Longevity and creativity

This whole piece is beyond the scope of the blog in which I’m putting it, but it is interesting to see how people sustain, or don’t, humour and genius. In my erratic and unsystematic reading, I can divide English humourists into two camps, the shooting stars and the planets- the burst of light, and the steady orbit.

The shooting stars Are the people who write one brilliant comic thing and though they may extend it in different ways, are never as good again. Into this go Kingsley Amis (did he ever do better than Lucky Jim?); Sue Townsend; Evelyn Waugh (very arguably, but did he do anything better in comedy and satire than Scoop?). Douglas Adams fits here of course. I found the later series of Hitchikers disappointing, even embarassing.

The planets

These are the humourists who manage to sustain a life of writing comedy. They just go round and round, spinning off books every few months. Think of P G Wodehouse or Terry Pratchett. How did they do it? I wonder if there weren’t several parts:

  1. Comic characters, and even single jokes, that they keep reusing
  2. A plot that usually ends with the stage reset for the next performance, like many successful TV series. Things either don’t progress at all (Wodehouse) or the world develops only slowly (Pratchett). In either case, it doesn’t get very far. Pratchett seemed to learn this lesson not long after writing the first Discworld novel, the Colour of Magic.
  3. They are often retelling the same story, just with minor variations. This does chime perhaps with human nature.

Conclusion

I don’t have one. But what a genius Douglas Adams was, and how much he enriched the lives of so many: not a bad legacy.

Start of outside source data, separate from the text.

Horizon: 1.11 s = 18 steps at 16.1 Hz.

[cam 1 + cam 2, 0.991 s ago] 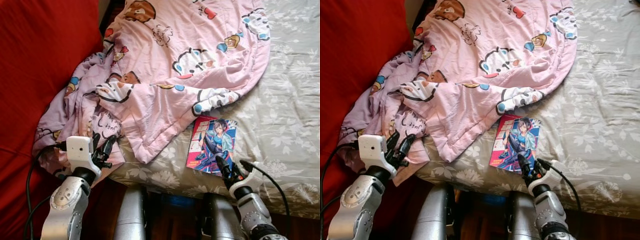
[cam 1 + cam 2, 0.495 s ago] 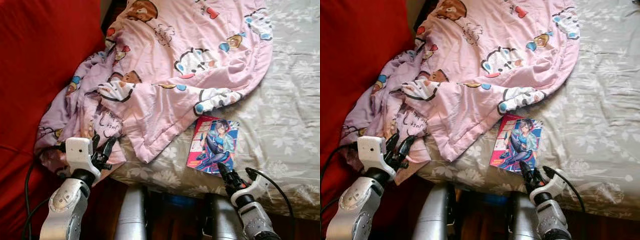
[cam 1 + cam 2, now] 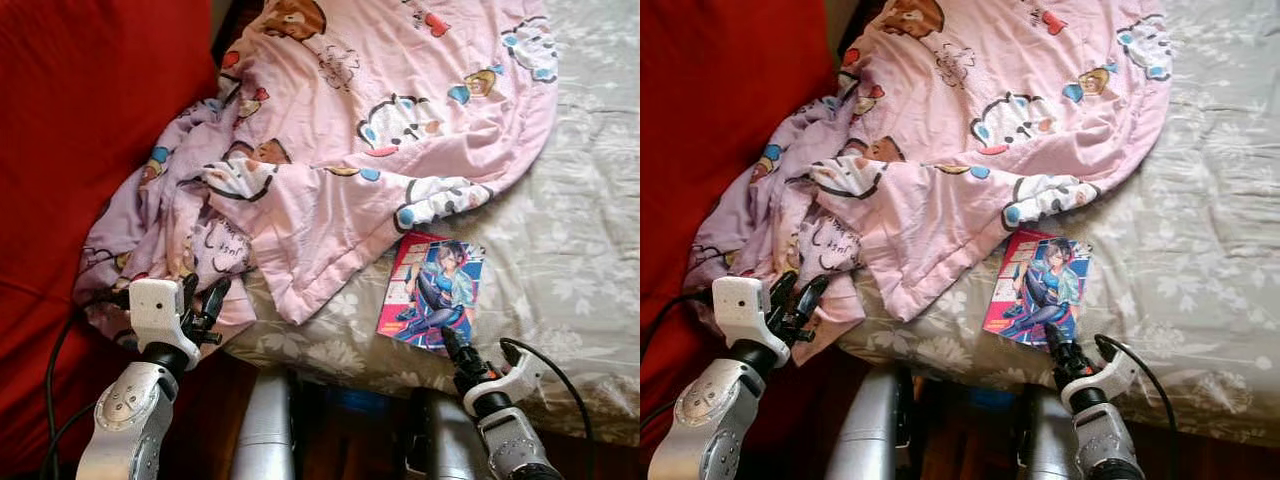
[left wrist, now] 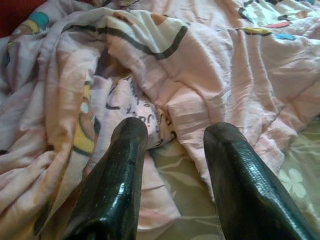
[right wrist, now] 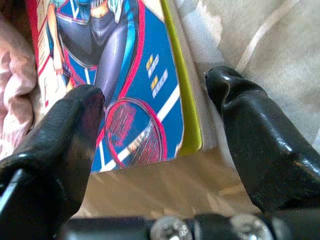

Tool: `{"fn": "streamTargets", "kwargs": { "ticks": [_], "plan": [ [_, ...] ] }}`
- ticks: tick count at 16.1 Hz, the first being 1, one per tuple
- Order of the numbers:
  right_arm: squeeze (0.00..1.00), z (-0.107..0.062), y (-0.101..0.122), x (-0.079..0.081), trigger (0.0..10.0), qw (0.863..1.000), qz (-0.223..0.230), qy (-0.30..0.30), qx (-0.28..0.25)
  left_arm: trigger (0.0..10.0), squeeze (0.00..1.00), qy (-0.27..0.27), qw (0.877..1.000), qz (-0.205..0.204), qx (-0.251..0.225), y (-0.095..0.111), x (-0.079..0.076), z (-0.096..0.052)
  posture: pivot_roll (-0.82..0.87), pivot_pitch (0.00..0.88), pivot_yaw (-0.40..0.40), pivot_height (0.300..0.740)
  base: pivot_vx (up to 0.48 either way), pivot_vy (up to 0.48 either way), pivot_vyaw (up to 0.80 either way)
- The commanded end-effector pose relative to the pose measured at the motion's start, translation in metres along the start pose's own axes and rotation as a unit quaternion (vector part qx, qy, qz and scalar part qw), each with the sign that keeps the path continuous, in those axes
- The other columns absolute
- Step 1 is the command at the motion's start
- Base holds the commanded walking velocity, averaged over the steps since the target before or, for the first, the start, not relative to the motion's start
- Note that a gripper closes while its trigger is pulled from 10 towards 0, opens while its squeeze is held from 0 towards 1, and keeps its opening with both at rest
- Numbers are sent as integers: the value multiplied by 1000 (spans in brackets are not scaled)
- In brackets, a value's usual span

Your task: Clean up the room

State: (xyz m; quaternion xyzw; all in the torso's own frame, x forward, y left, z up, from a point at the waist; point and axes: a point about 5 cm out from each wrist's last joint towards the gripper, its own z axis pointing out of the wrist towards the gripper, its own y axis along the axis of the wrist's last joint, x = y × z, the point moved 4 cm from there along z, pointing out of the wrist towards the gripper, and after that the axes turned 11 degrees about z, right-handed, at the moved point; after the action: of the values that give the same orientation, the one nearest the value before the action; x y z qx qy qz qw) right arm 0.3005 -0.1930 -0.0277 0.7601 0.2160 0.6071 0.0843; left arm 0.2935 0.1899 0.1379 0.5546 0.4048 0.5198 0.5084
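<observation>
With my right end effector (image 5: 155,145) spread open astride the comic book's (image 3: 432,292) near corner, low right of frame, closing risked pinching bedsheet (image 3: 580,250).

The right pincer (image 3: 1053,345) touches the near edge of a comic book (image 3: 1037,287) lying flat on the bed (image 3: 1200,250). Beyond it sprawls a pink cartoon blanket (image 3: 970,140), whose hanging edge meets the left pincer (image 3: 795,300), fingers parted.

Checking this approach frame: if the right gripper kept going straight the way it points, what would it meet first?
Most likely the comic book lying on the bedsheet. The right gripper has open fingers straddling the book's near corner, though their height above it is unclear.
</observation>
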Motion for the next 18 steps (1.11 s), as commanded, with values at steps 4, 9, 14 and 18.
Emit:
{"fn": "streamTargets", "kwargs": {
  "ticks": [4,9,14,18],
  "plan": [
    [0,-20,-59,-24,10000,992,42,-56,101,10000,0,1,1000,6,20,-7,1,-7,245,408,120,627,0,0,0],
    [0,-20,-60,-23,0,993,34,-57,99,10000,0,1,1000,9,26,-9,3,-9,244,411,123,627,0,0,0],
    [0,-18,-54,-21,0,994,33,-49,88,10000,0,-1,1000,8,27,-10,1,-7,238,406,119,627,0,0,0],
    [0,-15,-53,-19,0,995,30,-49,85,10000,0,0,1000,9,27,-10,1,-5,236,400,116,627,0,0,0]
  ]
}}
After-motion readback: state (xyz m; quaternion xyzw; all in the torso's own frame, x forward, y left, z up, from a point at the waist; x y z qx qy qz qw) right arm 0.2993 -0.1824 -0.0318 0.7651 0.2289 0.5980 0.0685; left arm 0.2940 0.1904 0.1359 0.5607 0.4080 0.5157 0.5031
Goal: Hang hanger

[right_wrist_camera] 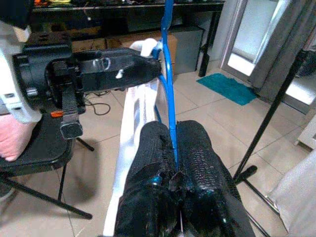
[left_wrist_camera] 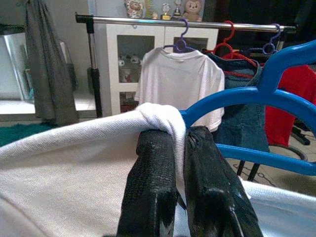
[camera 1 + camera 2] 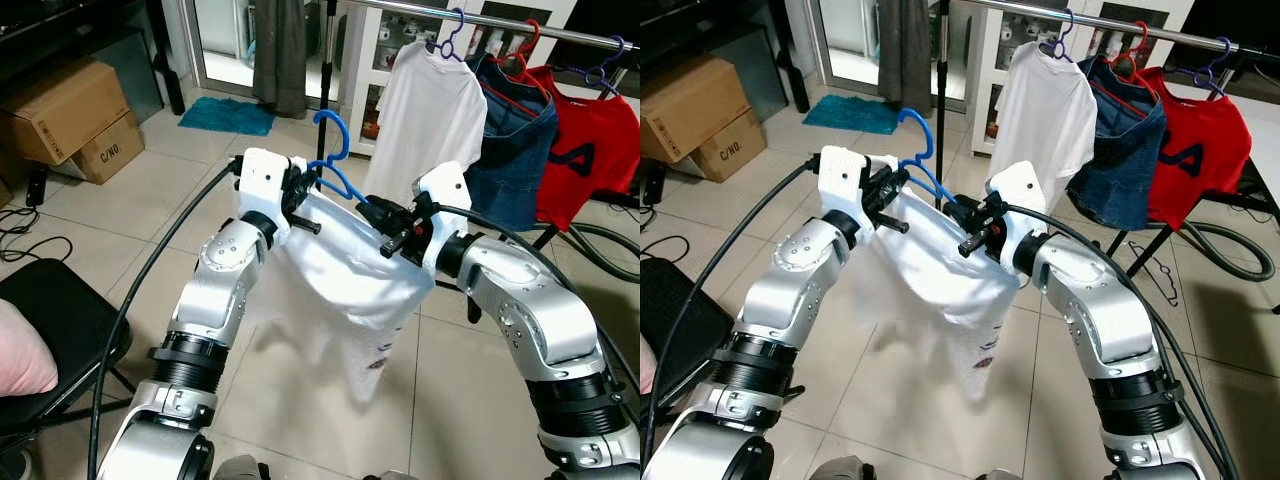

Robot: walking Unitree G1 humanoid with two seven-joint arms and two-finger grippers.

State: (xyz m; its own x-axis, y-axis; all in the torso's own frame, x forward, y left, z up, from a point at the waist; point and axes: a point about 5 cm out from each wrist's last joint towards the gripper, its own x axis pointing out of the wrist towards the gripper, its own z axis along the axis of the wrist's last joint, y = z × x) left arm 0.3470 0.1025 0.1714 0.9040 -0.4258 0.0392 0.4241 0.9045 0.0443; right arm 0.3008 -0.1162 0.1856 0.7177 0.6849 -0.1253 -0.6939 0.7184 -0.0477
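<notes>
The left hand [image 2: 181,187] pinches a fold of white shirt [image 2: 74,163] between its fingers; the blue hanger [image 2: 266,98] arches just beyond, the clothes rail [image 2: 148,20] farther off.

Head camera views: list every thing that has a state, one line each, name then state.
Blue hanger: off the rail, held up between both pincers, hook upward.
White garment: on the blue hanger, hanging slack.
Left pincer: shut on the white garment at the hanger's end.
Right pincer: shut on the blue hanger.
Clothes rail: carries three hung garments.
White T-shirt: hung on the rail.
Denim garment: hung.
Red shirt: hung.
</notes>
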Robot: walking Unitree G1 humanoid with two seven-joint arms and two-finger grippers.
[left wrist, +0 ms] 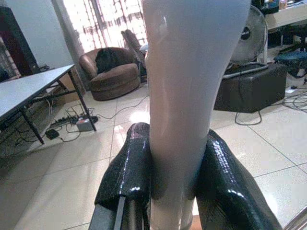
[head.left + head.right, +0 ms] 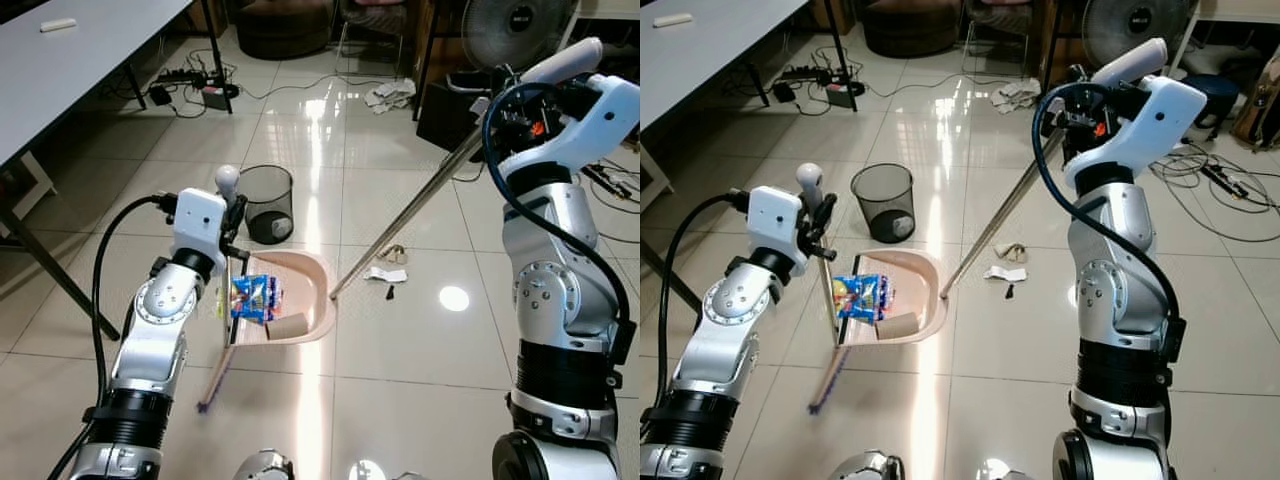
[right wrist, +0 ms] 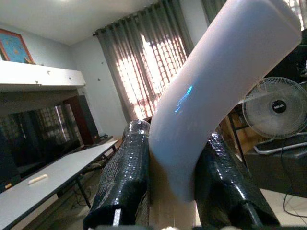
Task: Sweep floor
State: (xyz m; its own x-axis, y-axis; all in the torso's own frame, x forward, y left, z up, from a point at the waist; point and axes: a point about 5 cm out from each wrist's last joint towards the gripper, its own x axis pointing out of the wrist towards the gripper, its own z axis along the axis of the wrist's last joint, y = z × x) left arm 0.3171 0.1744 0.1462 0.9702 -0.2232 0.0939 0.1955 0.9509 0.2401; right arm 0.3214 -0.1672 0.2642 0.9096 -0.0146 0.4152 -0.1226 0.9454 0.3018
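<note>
Floor (image 2: 400, 380) bears one dustpan (image 2: 300, 290) (two items inside); both arms' jaws clamp their handles.

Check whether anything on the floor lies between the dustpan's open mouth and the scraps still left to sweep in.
Nothing visible lies between them. The scraps lie on bare tile just beyond the dustpan; the long metal handle's lower end touches down at its rim, beside that gap.

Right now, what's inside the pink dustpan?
Inside the pink dustpan lie a blue snack packet and a cardboard tube. Anything underneath the packet is covered, so I cannot tell.
</note>
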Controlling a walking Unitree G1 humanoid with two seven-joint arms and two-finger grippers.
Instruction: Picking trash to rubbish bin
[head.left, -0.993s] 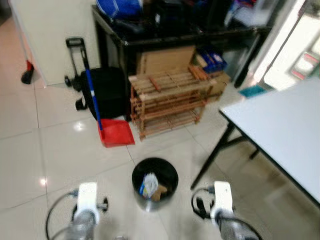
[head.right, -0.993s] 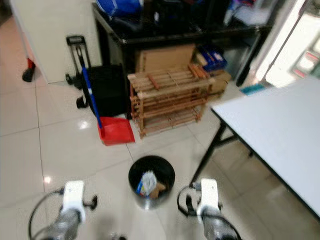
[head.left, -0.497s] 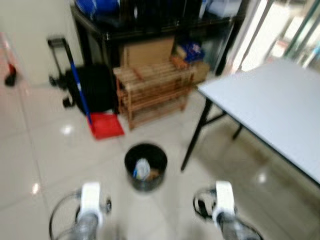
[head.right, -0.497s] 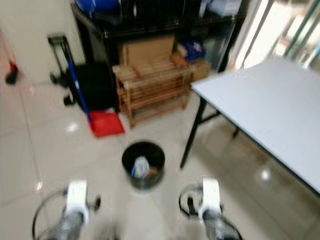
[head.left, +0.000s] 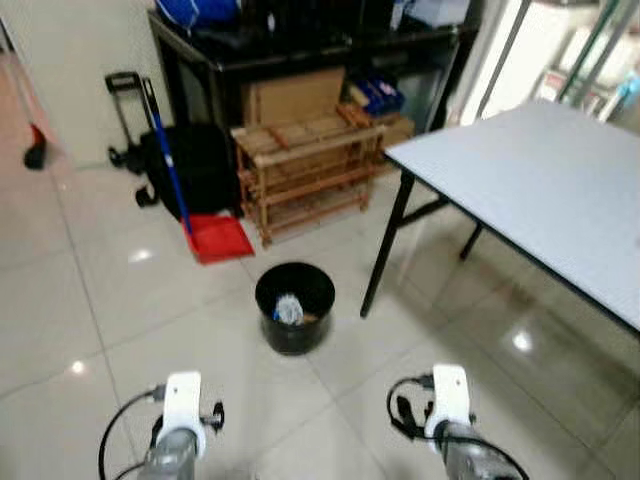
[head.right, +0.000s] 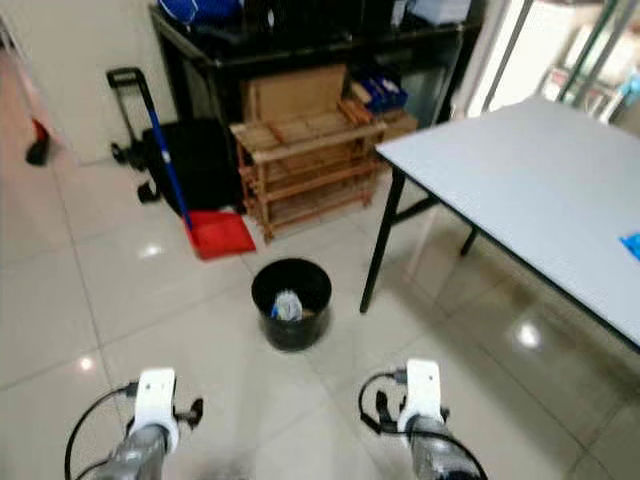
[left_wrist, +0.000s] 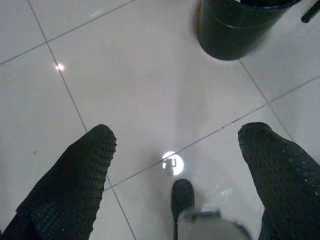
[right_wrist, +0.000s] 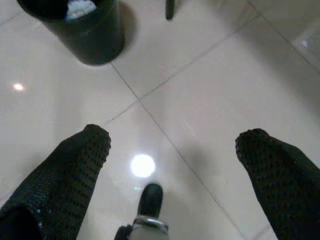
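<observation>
Broom: a red broom head (head.left: 35, 152) rests on the glossy beige tiled floor (head.left: 60, 300) at the far left edge, upper part of the frame.
Trolley: a small black folding hand trolley (head.left: 125, 120) stands against the wall, upper left.
Dustpan: a red plastic dustpan with a blue handle (head.left: 218, 237) leans just beside a black bag (head.left: 200, 170), left of centre.
Left gripper: the left gripper (left_wrist: 175, 165) hangs low over bare tile at lower left of the head view, black textured fingers (left_wrist: 75, 185) spread wide, holding nothing.
Rubbish bin: the round black rubbish bin (head.left: 294, 307) stands on the floor at centre frame, with crumpled white and brown trash (head.left: 291, 309) inside; it sits ahead of and between both grippers, well apart from them.
Rack: a slatted wooden shoe rack (head.left: 310, 165) stands above centre, before a dark shelf unit (head.left: 300, 50).
Right gripper: the right gripper (right_wrist: 172, 165) hangs over tile at lower right, fingers (right_wrist: 280, 175) parted wide and empty.
Table: a white-topped folding table with black legs (head.left: 530, 190) fills the right side.
</observation>
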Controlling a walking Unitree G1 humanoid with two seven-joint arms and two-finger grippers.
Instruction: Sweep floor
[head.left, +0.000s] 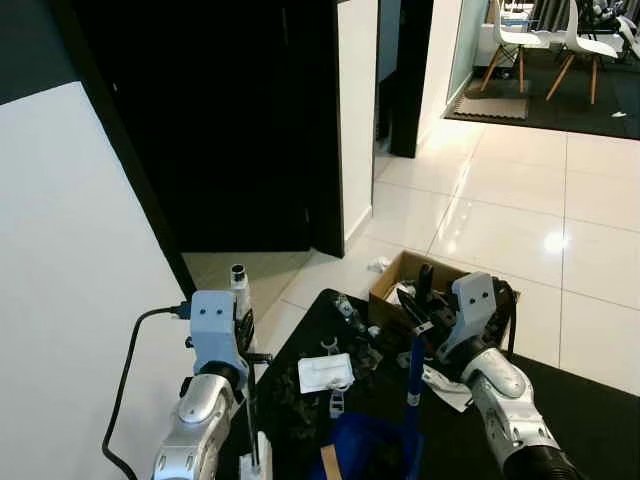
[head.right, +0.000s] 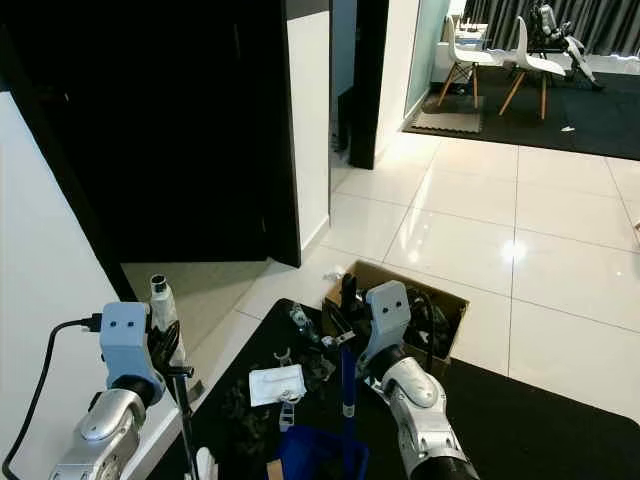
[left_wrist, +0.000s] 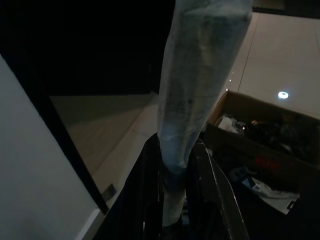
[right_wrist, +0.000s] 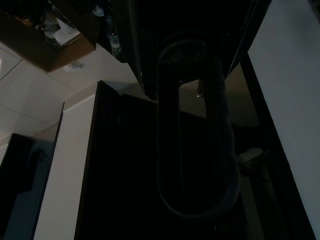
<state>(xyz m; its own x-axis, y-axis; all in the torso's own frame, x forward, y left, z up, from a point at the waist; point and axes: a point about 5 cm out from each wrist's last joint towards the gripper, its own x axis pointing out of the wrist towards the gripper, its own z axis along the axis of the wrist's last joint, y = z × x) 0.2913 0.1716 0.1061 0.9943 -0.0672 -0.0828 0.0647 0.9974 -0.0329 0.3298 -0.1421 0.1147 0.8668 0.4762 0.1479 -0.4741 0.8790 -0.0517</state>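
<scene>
Broom handle (head.left: 240, 282), pale and upright, lower left of frame, clamped in the left pincer (head.left: 243, 325); left wrist view shows the black fingers (left_wrist: 150, 200) closed on both sides of the shaft. Right pincer (head.left: 424, 300) lower centre-right holds a blue handle (head.left: 413, 370) running down to the blue dustpan (head.left: 360, 445) at bottom centre. Litter (head.left: 325, 372) is scattered on the black mat (head.left: 590, 410). Open cardboard box (head.left: 395, 275) sits just behind, on white tile floor (head.left: 520, 210).
</scene>
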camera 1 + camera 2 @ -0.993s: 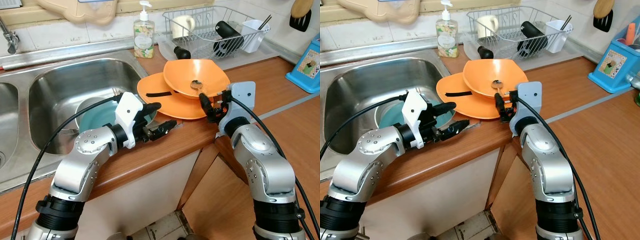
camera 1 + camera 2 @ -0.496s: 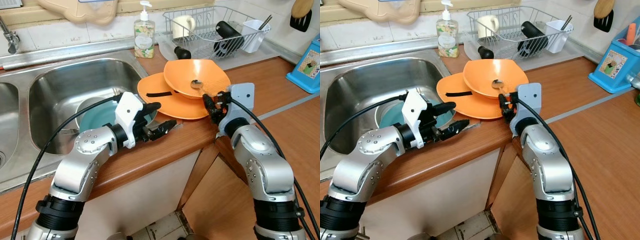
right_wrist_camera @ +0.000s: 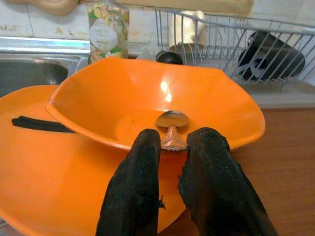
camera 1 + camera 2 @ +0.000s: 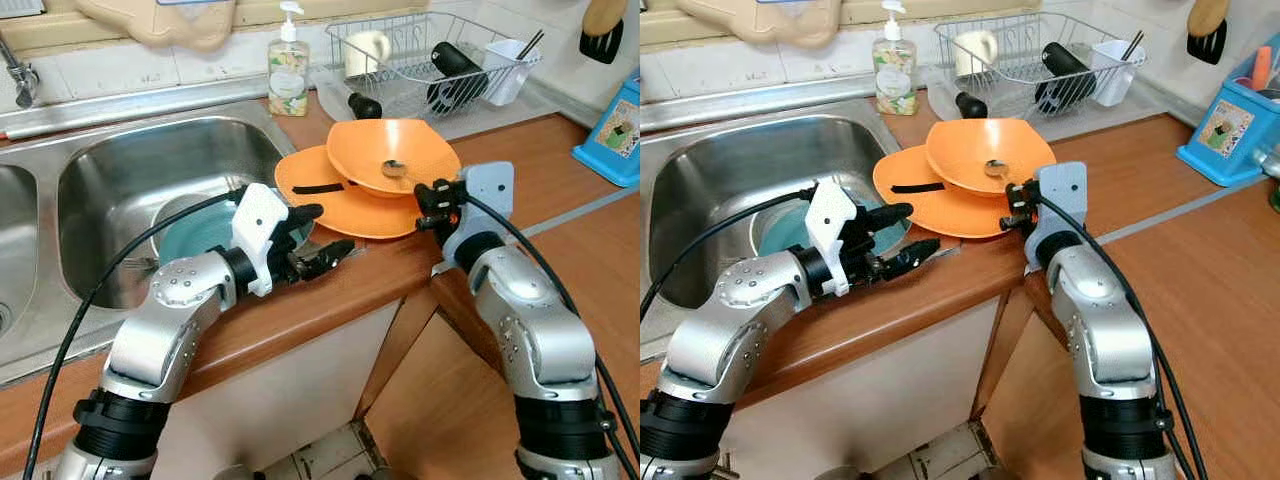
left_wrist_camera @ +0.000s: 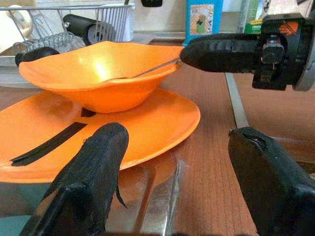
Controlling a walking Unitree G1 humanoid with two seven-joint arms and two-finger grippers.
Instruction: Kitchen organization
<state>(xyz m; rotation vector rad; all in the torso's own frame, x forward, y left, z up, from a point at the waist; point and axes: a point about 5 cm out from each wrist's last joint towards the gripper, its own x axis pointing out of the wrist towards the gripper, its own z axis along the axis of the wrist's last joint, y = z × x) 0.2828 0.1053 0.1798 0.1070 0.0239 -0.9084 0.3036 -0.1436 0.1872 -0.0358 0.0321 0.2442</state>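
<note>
Even, bright indoor light; sharp head views. Glare on orange bowl (image 3: pixel 157 105) at 12 o'clock; near fingers (image 5: pixel 88 184) soft-focused.

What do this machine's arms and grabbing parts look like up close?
Both arms are rounded silver metal with black ribbed bands lower down and black cables looping alongside. The left gripper has a white housing, the right gripper a pale grey one; each ends in two long black fingers.

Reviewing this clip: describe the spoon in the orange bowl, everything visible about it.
The spoon is small, shiny and metal-looking. Its oval head lies in the bottom of the orange bowl, and its thin handle slopes up over the bowl's near rim. The right gripper is closed around the handle end, one black finger on each side. The bowl sits on an orange plate on the wooden counter, beside the sink.
</note>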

3 thoughts on “Hitchhiker’s Guide revisited”

  1. The dolphins! You haven’t mentioned the dolphins and their unforgettable farewell: “So long and thanks for all the fish.” That’s my favourite line which I’ve used so many times.
    Thanks for the reminder 👍

  2. I love Douglas Adams’ quirky sense of humour. How about this snippet?
    “The Vogon is not above corruption as the sea is not above the clouds.”

  3. Too true. And so many of them. What was it Ford Prefect said, ‘Zaphod, I respect you … just not very much, that’s all.’